Reff plugged vocational instruction, saying the schools need to provide more, despite funding cutbacks by the Bush administration, to help make productive citizens of all students, not just the college-bound.

Braun attributed part of the problem in achieving proficiency to the higher academic standards demanded of students by the state. “We expect a lot,” she said.

Bersin agreed, saying, “There will be enormous political pressure to dumb them down.” An example of this was the school board’s Feb. 8 decision to lower standards for kindergartners, a move opposed by Bersin.

When asked why some schools have art and music while others don’t, Braun responded, “In an ideal world, everybody has some amount of art and music and physical education. But we’re not living in an ideal world.”

In some schools, reading levels are so low, Braun said, that teachers need to focus heavily and spend extra time on improving reading skills. “Our priority must be reading and math,” she said.

Panel members said the reason why many schools in San Diego Unified compared less favorably to Poway schools is because Poway’s larger percentage of more affluent families donates money and time to their schools.

“The socio-economic level is the difference,” Reff said. “You’re comparing apples and oranges.”

Reff said she considered living in Poway or Del Mar for the schools. “But we wanted the diversity offered by San Diego Unified,” she said.

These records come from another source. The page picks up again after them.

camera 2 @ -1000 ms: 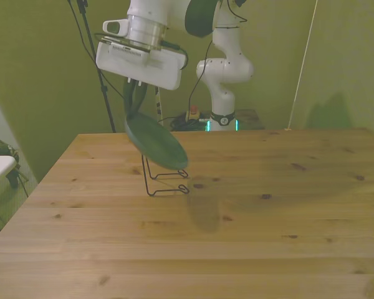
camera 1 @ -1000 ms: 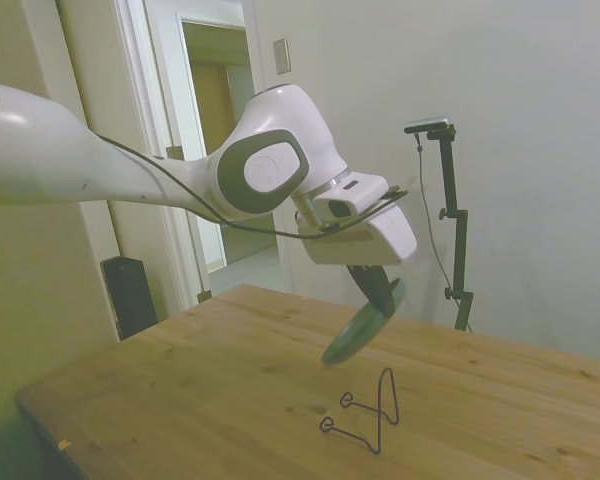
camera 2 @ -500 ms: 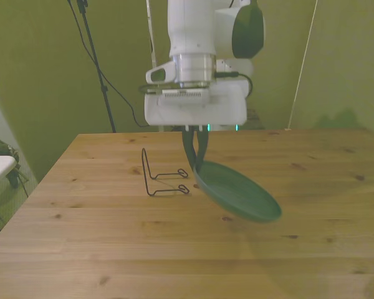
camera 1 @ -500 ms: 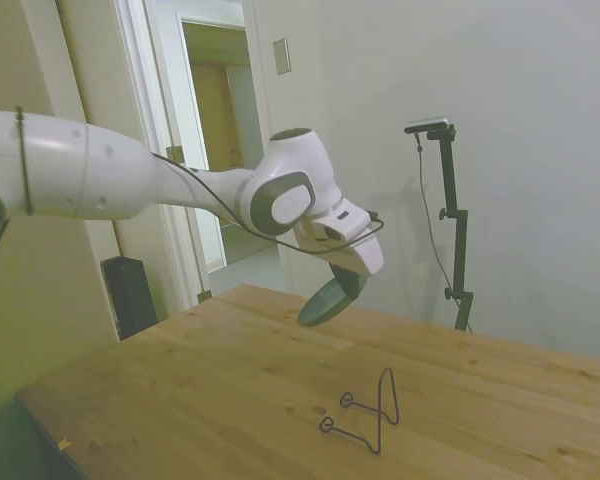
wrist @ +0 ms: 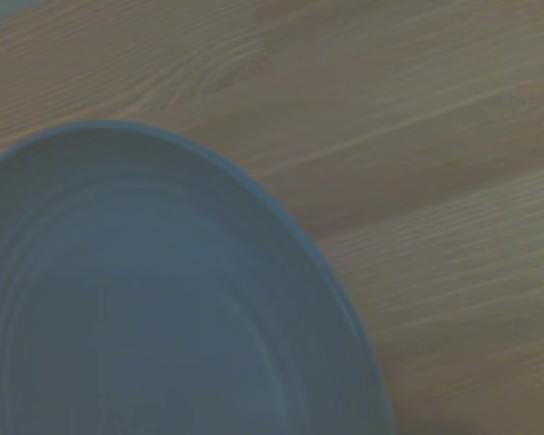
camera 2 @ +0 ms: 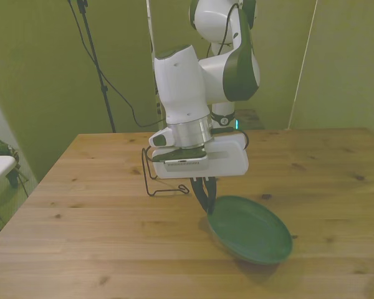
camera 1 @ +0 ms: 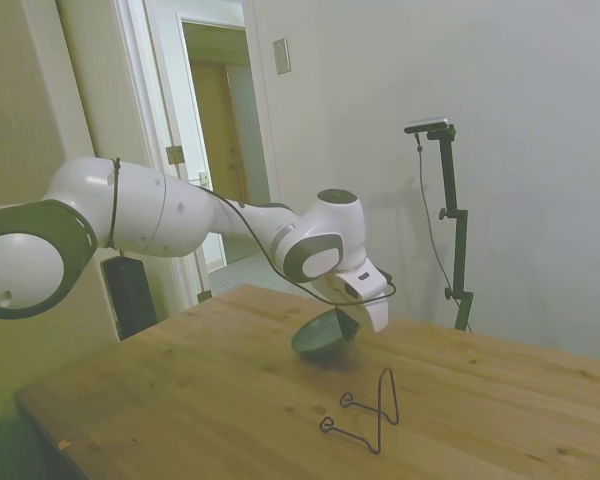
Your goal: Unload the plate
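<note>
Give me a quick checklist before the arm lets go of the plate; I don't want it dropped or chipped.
1. Grip: the gripper pinches the rim of the plate: ok.
2. Plate clear of the wire stand: it hangs off to the front view's right of the stand: ok.
3. Landing spot: the bare table lies under and around the plate: ok.
4. Plate level: it tilts, low edge toward the camera in the front view: not ok for release.
5. Plate touching the wood: a shadow shows under its low edge, contact unclear: cannot tell.
</note>
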Motion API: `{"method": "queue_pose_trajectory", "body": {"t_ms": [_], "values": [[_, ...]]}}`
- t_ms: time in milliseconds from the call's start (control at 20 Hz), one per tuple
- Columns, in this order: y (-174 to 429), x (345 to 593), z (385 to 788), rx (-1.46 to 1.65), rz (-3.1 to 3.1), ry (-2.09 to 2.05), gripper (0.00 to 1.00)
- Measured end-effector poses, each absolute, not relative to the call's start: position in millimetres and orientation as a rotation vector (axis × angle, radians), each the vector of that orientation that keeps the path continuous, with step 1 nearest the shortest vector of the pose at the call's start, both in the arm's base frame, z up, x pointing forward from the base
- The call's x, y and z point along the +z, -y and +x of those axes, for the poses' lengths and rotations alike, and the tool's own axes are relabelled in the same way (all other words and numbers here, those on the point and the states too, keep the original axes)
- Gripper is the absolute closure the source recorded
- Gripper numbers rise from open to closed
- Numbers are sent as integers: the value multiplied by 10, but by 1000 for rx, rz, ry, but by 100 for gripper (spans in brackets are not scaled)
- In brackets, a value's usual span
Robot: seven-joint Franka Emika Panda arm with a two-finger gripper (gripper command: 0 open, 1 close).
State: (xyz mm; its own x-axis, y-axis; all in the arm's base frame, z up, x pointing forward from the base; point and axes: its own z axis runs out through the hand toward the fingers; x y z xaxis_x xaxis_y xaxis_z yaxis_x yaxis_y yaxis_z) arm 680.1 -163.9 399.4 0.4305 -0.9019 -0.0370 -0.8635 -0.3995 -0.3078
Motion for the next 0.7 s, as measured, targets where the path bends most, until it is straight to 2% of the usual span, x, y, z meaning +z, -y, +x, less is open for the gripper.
{"method": "queue_pose_trajectory", "body": {"t_ms": [150, 200, 400, 700], "values": [[1677, 3862, 6790, -161, -2413, -1537, 100], [1687, 3814, 6785, -151, -2417, -1539, 0], [1705, 3691, 6776, -129, -2430, -1539, 0], [1726, 3701, 6768, -131, -2434, -1535, 0]]}}
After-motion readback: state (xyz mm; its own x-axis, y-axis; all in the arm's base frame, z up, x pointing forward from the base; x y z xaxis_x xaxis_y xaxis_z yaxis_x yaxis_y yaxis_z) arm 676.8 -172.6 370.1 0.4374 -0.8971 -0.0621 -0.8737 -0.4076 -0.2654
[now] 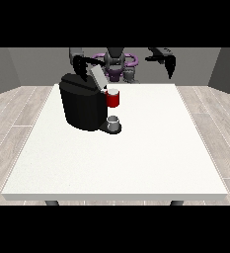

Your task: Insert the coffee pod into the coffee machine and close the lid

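The black coffee machine (82, 106) stands on the white table (136, 158), left of its middle. Its grey lid (97, 77) is tilted up and open. A red pod holder (113, 100) sticks out of the machine's front, and a pale round shape lies in its top; I cannot tell whether that is the coffee pod. Below it a small grey cup (113, 121) rests on the machine's base. The hand at the view's left (79, 68) hovers just behind the machine's top, close to the lid's back. The hand at the view's right (169, 62) hangs raised over the table's far edge, fingers relaxed, holding nothing.
The robot's torso (116, 64) stands behind the table's far edge. The machine occupies the far left quarter of the table. White surface stretches to the right and towards the near edge.
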`<state>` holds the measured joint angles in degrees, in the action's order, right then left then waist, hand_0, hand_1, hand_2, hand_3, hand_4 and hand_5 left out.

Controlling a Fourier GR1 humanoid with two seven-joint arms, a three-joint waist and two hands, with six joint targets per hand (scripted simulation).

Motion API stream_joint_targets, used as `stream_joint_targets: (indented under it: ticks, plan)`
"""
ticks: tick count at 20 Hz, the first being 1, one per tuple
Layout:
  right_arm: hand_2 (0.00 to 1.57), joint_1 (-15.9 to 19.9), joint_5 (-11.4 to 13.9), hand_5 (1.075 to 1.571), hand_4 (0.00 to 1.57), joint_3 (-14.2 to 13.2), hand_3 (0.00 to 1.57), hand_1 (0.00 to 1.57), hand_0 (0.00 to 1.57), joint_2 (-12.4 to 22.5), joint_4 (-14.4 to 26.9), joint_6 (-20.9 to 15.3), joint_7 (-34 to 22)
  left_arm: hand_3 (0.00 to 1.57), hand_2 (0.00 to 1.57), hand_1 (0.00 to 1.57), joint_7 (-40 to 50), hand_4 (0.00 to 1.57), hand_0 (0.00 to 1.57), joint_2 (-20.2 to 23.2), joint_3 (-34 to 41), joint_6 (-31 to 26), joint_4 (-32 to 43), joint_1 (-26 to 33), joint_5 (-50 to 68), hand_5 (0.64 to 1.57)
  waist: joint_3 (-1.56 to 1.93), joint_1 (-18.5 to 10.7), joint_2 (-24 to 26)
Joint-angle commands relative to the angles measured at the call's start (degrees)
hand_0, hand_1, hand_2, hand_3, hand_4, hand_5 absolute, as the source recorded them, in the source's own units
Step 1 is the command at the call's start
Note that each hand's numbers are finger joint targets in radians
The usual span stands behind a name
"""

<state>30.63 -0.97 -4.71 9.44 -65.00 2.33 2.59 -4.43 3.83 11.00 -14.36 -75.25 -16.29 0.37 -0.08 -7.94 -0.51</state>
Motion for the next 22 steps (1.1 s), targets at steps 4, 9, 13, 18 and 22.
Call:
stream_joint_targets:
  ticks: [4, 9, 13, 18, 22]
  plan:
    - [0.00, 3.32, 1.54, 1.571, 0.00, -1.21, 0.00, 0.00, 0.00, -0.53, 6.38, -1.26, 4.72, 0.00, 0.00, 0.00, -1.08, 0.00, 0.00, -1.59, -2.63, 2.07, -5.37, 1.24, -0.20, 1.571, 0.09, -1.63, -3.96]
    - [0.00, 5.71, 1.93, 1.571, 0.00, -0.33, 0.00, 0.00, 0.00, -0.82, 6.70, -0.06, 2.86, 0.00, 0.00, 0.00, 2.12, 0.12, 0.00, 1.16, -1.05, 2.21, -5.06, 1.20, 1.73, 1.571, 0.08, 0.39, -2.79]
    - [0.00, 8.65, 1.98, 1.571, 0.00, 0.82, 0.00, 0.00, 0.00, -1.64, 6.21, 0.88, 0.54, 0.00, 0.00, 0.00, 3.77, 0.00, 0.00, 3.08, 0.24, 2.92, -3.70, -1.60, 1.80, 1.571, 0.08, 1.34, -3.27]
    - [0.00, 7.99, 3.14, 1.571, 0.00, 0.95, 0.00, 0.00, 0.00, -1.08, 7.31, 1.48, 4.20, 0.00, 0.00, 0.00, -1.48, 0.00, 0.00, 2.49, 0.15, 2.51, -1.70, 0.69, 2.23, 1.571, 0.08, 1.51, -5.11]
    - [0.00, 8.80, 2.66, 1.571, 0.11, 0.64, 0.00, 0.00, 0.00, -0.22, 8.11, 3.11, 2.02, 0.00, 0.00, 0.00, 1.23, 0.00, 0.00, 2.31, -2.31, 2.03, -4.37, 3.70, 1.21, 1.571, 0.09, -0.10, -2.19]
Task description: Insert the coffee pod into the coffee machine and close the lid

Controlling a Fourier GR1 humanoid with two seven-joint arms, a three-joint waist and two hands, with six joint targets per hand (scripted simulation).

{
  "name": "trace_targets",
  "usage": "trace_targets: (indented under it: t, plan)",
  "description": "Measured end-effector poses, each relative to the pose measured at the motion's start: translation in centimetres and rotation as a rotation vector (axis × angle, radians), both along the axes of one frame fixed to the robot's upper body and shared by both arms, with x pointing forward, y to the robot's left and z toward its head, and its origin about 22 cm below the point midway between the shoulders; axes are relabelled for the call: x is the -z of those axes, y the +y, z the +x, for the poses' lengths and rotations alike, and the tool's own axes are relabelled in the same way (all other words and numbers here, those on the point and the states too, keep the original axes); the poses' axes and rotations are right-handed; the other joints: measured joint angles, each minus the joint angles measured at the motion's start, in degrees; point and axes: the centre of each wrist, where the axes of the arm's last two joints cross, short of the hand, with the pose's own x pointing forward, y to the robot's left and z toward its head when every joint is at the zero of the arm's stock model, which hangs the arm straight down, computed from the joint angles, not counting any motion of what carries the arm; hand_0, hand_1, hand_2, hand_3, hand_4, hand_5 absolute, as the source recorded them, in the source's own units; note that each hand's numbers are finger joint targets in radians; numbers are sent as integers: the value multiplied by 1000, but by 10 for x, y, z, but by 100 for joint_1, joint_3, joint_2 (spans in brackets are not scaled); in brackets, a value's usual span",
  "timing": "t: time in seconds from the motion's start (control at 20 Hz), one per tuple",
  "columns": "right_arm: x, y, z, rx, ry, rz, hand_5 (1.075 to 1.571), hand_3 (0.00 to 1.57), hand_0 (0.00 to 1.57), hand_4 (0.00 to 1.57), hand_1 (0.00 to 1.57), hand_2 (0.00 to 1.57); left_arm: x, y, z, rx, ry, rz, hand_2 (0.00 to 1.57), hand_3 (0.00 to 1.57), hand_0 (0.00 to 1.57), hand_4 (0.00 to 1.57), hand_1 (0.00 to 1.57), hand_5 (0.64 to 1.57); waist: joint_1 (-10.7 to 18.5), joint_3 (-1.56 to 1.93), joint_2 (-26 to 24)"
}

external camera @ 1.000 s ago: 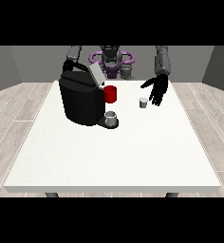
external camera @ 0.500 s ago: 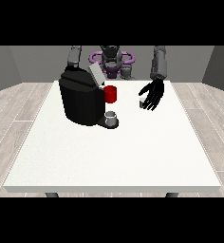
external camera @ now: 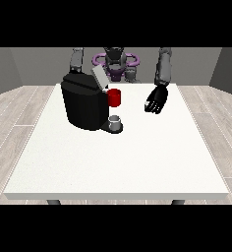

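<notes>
Pod, I judge, sits inside the hand (external camera: 155, 101) at the view's right, whose fingers curl inward as if round something small, though the pod itself is hidden; that hand hangs above the table (external camera: 137, 162), apart from the machine (external camera: 84, 102); the machine's lid (external camera: 99, 78) stands tilted open; a red part (external camera: 115, 97) juts at its front above a grey cup (external camera: 115, 121). Risk: the hand could clip the raised lid or red part if it approaches low; the pod might tip at the slot. Room lies wide toward the near edge; the other hand is hidden behind the machine.
</notes>
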Motion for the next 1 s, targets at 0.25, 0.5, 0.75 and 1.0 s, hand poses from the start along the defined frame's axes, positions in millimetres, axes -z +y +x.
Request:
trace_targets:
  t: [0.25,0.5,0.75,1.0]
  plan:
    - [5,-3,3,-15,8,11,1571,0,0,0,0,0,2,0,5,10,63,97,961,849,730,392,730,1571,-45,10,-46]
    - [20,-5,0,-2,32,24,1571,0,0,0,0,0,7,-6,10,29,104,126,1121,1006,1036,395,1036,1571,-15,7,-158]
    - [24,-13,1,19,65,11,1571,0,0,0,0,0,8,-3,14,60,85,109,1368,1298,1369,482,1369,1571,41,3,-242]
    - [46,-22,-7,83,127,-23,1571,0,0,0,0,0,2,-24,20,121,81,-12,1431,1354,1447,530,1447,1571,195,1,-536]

“That diversity is worth a lot,” Block said. “In other places diversity is not celebrated.”

Bersin talked about the rise of the charter school movement, saying it was a big issue that provides freedom from union contracts. “You can bring on or let go [of teachers] based on performance and not seniority,” he said.

Specifically, Bersin applauded efforts of parents to re-organize three of the district’s lowest-performing schools – Gompers, Keiller, and King Chavez – into charters, and bemoaned the school board’s decision that day to remove Gompers principal Vince Riveroll from his post.

Vouchers, all agreed, were a danger to public education. “There would be no accountability to public authority,” said Bersin, calling vouchers a disaster for society.

Moderated by Donald Harrison, veteran journalist and former editor and co-publisher of the San Diego Jewish Press Heritage, the forum – titled “The Jewish Community and Public Education” – was co-sponsored by the synagogue’s Men’s Club and the San Diego Jewish Times.

Bersin said the essence of an open society is public education, and he encouraged people to not give up on the system, despite the obstacles. “Everything I have in life I owe to my father and mother and to public education,” he said. “This is an institution essential to American democracy.”